Modern Brachytherapy for Gynaecological Cancer Therapy

Local control for cervical carcinoma and therefore the survival rate of affected women can be increased by using magnetic resonance imaging based brachytherapy. Optimized treatment planning as a form of targeted cancer therapy can on the same side decrease side effects. While image guided radiotherapy becomes standard for lung, head & neck and prostate, its application has not been used in clinical routine for cervix carcinoma. The Medical University of Vienna performed basic research and the clinical application of 3-dimensional image based radiotherapy for gynaecological (GYN) malignancies. The existing results and experiences have the potential to be integrated into widespread daily clinical routine in the western, but also developing world. The planned research activities include: Analysis of uncertainties in the 3D reconstruction of the implanted applicators will lead to quality assurance recommendations. Our worldwide largest database of clinically applied GYN treatment plans will be reviewed to obtain accepted standards, based on the known clinical outcome.
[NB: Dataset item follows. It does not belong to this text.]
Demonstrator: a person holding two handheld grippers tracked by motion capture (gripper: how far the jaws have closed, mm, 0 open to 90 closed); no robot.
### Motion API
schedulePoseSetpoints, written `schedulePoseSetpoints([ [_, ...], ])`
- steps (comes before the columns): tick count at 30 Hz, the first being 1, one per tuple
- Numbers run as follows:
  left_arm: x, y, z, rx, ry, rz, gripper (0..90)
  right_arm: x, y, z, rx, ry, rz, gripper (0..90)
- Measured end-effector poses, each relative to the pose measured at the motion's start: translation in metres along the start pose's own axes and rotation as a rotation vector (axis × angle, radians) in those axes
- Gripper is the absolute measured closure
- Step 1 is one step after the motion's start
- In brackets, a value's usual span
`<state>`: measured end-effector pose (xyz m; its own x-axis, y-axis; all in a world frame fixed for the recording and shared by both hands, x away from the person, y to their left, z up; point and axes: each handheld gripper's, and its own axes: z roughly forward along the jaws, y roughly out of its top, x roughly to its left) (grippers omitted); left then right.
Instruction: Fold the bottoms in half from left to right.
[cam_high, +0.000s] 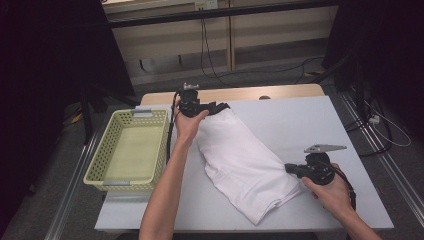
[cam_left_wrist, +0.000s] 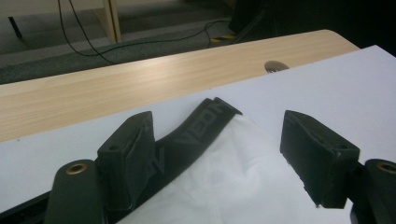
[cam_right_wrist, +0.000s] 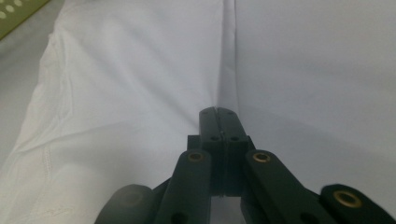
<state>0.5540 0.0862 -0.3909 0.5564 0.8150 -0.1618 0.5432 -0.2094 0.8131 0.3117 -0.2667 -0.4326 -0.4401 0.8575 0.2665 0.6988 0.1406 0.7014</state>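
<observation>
A folded white garment (cam_high: 240, 160) with a black waistband (cam_left_wrist: 196, 133) lies slantwise on the pale mat. My left gripper (cam_high: 218, 107) hovers at the garment's far end, open, its jaws standing either side of the waistband (cam_high: 223, 106) and the white cloth (cam_left_wrist: 233, 182). In the left gripper view, that gripper (cam_left_wrist: 219, 126) holds nothing. My right gripper (cam_high: 290, 168) sits at the garment's near right edge. Its jaws (cam_right_wrist: 219, 112) are pressed together right on the cloth's edge (cam_right_wrist: 130, 70), and they appear to pinch it.
A yellow-green perforated basket (cam_high: 100, 150) stands to the left of the garment, and its corner (cam_right_wrist: 14, 11) shows in the right gripper view. The wooden table edge (cam_high: 240, 93) runs behind the mat. Cables trail on the floor beyond the table.
</observation>
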Motion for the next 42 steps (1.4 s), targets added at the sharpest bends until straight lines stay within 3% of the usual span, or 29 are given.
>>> schedulePoseSetpoints([
  [13,-0.020,-0.018,-0.017,-0.028,-0.009,0.071,14.7,-0.002,-0.001,-0.002,0.025,-0.024,0.003,90.0],
  [18,-0.026,-0.022,-0.025,-0.052,-0.041,0.060,10.6,-0.003,0.000,-0.001,0.024,-0.027,0.000,90.0],
  [25,-0.029,-0.029,-0.037,-0.053,-0.039,0.090,8.4,-0.009,0.001,0.002,0.039,-0.055,-0.005,90.0],
  [31,-0.032,-0.035,-0.047,-0.050,-0.052,0.110,7.9,-0.011,-0.001,0.007,0.078,-0.031,0.025,90.0],
  [36,-0.038,-0.040,-0.055,-0.052,-0.066,0.133,7.3,-0.007,-0.002,0.008,0.088,-0.015,0.011,89.4],
  [42,-0.044,-0.049,-0.067,-0.046,-0.089,0.153,3.9,-0.003,0.004,-0.003,0.021,-0.014,-0.011,72.5],
])
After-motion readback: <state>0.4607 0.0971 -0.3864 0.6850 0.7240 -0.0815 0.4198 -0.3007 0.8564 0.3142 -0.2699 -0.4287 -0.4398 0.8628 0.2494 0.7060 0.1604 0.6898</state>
Such standards are used for modern automatic treatment planning tools, but also within reduced infrastructure (e.g. departments with high patient load in Eastern Europe, Asia and South America). In order to guarantee dose delivery as initially planned, the changes of the anatomy and applicator geometry during time (4D imaging) are studied in detail, also including fusion algorithms for dose distributions. This project will improve the clinical outcome of brachytherapy for women with GYN cancer within modern and limited infrastructure. It gives the chance to maintain and extend our currently unique strategic position in one of the most promising fields of radiotherapy physics. It will transfer our experiences made within an academic infrastructure to widespread clinical use.
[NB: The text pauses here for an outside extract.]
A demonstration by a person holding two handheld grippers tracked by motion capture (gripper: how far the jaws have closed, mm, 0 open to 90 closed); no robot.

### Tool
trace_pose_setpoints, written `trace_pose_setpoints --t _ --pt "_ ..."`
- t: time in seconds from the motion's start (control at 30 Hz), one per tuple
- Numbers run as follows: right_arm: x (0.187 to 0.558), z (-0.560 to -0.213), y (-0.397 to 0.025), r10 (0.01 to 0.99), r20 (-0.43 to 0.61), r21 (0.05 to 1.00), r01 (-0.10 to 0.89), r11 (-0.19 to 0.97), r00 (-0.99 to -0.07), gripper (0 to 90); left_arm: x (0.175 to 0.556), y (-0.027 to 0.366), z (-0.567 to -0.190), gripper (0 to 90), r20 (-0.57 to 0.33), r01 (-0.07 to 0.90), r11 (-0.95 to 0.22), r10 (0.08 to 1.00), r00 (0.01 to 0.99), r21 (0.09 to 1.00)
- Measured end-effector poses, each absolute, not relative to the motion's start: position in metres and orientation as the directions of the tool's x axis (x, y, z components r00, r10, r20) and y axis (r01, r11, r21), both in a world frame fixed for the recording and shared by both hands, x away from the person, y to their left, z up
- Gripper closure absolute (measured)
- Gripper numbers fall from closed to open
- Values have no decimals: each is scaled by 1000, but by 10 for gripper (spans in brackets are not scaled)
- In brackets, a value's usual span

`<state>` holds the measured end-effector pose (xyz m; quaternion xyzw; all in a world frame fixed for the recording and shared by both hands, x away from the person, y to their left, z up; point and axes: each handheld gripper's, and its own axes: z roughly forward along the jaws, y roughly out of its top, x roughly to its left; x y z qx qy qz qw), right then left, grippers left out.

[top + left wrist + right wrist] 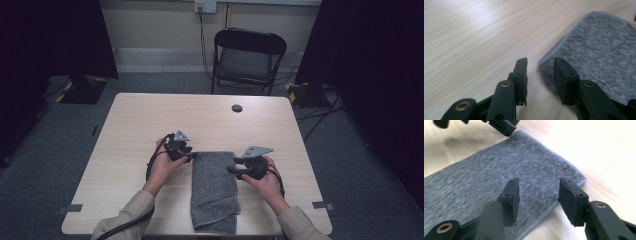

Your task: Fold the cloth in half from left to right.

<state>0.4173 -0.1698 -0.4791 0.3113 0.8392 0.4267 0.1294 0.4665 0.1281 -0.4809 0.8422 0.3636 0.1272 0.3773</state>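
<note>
Here we are at the light wooden table (150, 120), and the folded grey terry towel (214, 190) lies as a long strip down the near middle of it, its near end hanging just over the table's front edge. The left gripper (189, 156) sits at the towel's far left corner, and from its own camera the left gripper (540, 72) has its jaws parted a moderate way, nothing between them, with that towel (596, 52) corner just ahead and the right-hand jaw over the hem. Across the strip, the right gripper (234, 165) hovers at the far right corner; its own view puts the right gripper (539, 195) with jaws spread wide over the towel (486, 187), one jaw above the cloth, the other just beyond the edge, holding nothing. So both tools look lined up on the two far corners, and I'd call this the approach before a pinch, likely for another fold. The next move, as I read it, calls for each gripper to drop low enough to slide a jaw under the hem and close on all layers together, evenly on both sides, or the strip may skew.
</note>
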Motion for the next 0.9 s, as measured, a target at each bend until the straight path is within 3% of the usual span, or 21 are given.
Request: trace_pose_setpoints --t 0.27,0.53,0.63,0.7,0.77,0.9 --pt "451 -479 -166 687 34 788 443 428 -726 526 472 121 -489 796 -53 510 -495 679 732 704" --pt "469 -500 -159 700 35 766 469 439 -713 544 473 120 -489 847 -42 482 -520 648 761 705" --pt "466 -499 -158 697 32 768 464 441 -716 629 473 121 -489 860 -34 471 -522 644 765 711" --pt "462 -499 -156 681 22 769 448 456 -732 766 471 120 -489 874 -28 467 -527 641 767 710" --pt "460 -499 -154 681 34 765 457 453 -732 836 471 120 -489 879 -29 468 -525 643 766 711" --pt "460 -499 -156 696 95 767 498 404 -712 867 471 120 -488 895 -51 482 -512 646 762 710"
This project developed essential principles and technical methodologies for improvement of local control and reduction of side effects in gynaecological brachytherapy. Brachytherapy of cervix cancer, especially of locally advanced tumours, is an integral part of treatment. Even though the number of patients in Western Europe has been declining, brachytherapy treatment of cervix cancer needs sophisticated developments and improvements. While such technical development has been largely performed for prostate cancer brachytherapy, gynaecological techniques needed more investigations. Cervix cancer is still the most common cancer affecting the female population in many countries outside Europe. However especially centers in these countries, but also in Western Europe have only limited infrastructure, due to prevailing funding problems. Therefore new cost effective methods which increase the accuracy of radiation therapy under such conditions have to be developed. Gynaecological brachytherapy is usually fractionated - applied in many single fractions. Research in this project was focused on uncertainties caused by organ movement and anatomy changes between consecutive fractions. The biggest accuracy for each fraction has been achieved with Magnetic Resonance Imaging (MRI). This rather expensive method could be partly replaced with cheaper and more easily available Computer Tomography (CT) using a method for image fusion that was developed in this project. Another work that was performed under the project evaluated the use of ultrasound images as an alternative imaging modality for this treatment. The analysis of all the individual steps of brachytherapy, from diagnosis, target volume definition, application, dose planning, to dose application in the presence of anatomical variations, resulted in an estimation of uncertainties that may guide further technical development of each segment. Beside the uncertainties analysis, the analysis of dose distribution and dose optimization should result in increased tumour control and reduction of side effects by application of clinical applicable dosimetric concepts.Finally, the physics and technical methods together with results of clinical analysis performed in this project will lead to more accurate and optimized dose application for patients receiving gynaecological radiation therapy.